Copy the listing below exactly, but skip the pictures.

= Beginning of Section =

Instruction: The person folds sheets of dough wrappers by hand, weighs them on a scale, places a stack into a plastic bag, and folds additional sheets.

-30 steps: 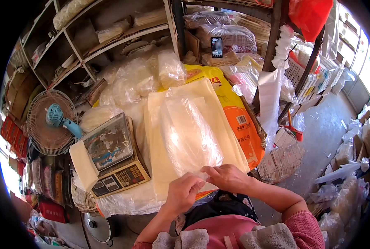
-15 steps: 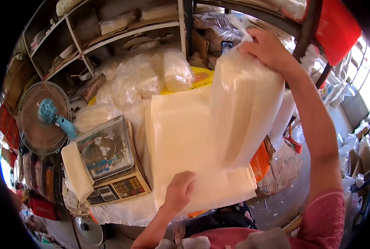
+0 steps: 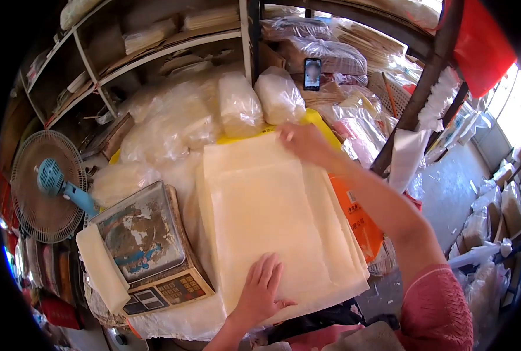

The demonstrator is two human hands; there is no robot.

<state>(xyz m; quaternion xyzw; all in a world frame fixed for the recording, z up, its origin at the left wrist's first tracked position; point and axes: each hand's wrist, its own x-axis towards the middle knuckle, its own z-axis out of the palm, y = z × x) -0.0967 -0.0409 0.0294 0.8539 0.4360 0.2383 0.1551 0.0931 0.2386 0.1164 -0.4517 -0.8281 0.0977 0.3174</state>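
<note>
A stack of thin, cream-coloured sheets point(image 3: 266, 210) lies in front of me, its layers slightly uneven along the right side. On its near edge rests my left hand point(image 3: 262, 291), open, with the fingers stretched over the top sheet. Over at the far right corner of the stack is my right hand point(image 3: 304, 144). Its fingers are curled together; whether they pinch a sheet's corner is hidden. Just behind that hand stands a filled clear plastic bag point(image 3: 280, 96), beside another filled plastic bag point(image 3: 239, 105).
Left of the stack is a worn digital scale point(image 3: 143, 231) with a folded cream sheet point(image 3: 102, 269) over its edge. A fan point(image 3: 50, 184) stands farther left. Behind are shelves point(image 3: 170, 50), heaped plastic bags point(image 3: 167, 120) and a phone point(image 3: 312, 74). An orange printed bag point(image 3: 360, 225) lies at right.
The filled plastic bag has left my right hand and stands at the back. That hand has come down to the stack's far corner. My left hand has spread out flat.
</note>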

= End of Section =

Solution below:
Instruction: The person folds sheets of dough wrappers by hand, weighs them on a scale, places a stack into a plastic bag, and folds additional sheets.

-30 steps: 
-15 steps: 
+0 steps: 

The demonstrator is two human hands; there is no robot.

<state>(xyz m; quaternion xyzw; all in a world frame fixed for the recording, z up, its origin at the left wrist's first tracked position; point and axes: each hand's wrist, its own x-axis towards the middle knuckle, its own z-axis out of the palm, y = z × x) -0.0967 -0.0409 0.0294 0.8539 0.4360 0.2383 0.1551 0.0931 0.2386 0.1164 -0.4517 -0.8281 0.0977 0.3174</state>
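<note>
A stack of thin, cream-coloured sheets point(image 3: 266, 210) lies in front of me, its layers slightly uneven along the right side. On its near edge rests my left hand point(image 3: 262, 291), open, with the fingers stretched over the top sheet. Over at the far right corner of the stack is my right hand point(image 3: 304, 144). Its fingers are curled together; whether they pinch a sheet's corner is hidden. Just behind that hand stands a filled clear plastic bag point(image 3: 280, 96), beside another filled plastic bag point(image 3: 239, 105).
Left of the stack is a worn digital scale point(image 3: 143, 231) with a folded cream sheet point(image 3: 102, 269) over its edge. A fan point(image 3: 50, 184) stands farther left. Behind are shelves point(image 3: 170, 50), heaped plastic bags point(image 3: 167, 120) and a phone point(image 3: 312, 74). An orange printed bag point(image 3: 360, 225) lies at right.
The filled plastic bag has left my right hand and stands at the back. That hand has come down to the stack's far corner. My left hand has spread out flat.
</note>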

What precedes this is the full answer.